Exercise brief
All lines of the material that contain "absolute" must be copied out.
[[ Data section open ]]
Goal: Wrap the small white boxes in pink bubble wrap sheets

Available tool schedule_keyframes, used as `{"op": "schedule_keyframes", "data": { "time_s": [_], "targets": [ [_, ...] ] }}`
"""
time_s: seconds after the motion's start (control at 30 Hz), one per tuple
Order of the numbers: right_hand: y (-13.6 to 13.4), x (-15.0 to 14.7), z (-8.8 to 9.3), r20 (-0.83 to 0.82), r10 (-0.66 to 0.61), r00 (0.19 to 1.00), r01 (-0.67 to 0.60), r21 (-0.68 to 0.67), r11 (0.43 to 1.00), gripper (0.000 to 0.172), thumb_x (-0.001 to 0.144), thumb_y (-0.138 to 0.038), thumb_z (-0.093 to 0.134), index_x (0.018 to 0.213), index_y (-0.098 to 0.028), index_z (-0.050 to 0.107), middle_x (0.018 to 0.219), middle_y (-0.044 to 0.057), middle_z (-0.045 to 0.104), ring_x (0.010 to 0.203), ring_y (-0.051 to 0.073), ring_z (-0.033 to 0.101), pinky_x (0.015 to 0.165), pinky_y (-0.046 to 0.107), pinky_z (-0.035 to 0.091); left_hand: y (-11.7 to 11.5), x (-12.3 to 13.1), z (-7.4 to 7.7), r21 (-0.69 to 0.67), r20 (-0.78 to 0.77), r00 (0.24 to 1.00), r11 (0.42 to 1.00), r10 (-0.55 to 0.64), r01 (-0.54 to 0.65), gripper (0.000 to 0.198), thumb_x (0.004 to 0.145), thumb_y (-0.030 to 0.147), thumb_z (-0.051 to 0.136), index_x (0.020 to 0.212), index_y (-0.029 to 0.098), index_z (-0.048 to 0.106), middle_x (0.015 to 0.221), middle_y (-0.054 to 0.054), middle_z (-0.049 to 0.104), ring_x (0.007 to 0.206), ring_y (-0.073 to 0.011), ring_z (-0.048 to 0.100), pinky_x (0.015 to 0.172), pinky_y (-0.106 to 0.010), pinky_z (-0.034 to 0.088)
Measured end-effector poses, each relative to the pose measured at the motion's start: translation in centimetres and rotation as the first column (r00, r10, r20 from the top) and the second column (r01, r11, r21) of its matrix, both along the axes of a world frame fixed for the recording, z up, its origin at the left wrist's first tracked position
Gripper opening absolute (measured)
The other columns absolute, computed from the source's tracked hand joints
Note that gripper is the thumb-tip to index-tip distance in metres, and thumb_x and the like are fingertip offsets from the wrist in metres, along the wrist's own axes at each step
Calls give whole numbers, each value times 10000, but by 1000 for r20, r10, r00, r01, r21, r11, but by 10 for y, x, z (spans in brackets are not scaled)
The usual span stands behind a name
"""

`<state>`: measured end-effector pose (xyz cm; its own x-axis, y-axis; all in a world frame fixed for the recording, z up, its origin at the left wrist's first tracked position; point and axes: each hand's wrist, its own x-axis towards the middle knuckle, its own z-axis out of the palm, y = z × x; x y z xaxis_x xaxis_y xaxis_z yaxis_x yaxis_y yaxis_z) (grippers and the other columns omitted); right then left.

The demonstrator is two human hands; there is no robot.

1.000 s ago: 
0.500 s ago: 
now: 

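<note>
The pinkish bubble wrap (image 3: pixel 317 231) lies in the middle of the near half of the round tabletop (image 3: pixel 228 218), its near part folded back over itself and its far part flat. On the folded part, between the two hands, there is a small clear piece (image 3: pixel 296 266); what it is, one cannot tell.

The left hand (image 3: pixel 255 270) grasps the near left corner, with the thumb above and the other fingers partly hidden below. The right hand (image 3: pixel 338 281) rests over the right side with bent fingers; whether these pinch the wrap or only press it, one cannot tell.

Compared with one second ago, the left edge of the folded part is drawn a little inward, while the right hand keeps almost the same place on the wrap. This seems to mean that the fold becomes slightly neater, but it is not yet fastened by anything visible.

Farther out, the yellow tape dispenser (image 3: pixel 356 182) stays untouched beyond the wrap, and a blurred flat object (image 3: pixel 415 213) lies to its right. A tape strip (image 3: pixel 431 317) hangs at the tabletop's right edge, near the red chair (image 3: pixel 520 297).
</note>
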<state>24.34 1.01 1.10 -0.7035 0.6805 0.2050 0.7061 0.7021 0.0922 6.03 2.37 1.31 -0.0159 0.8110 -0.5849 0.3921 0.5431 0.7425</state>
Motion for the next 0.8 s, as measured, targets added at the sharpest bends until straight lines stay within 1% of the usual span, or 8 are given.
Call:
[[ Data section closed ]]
Answer to the problem
Gripper opening absolute (measured)
The other columns absolute, computed from the source's tracked hand joints

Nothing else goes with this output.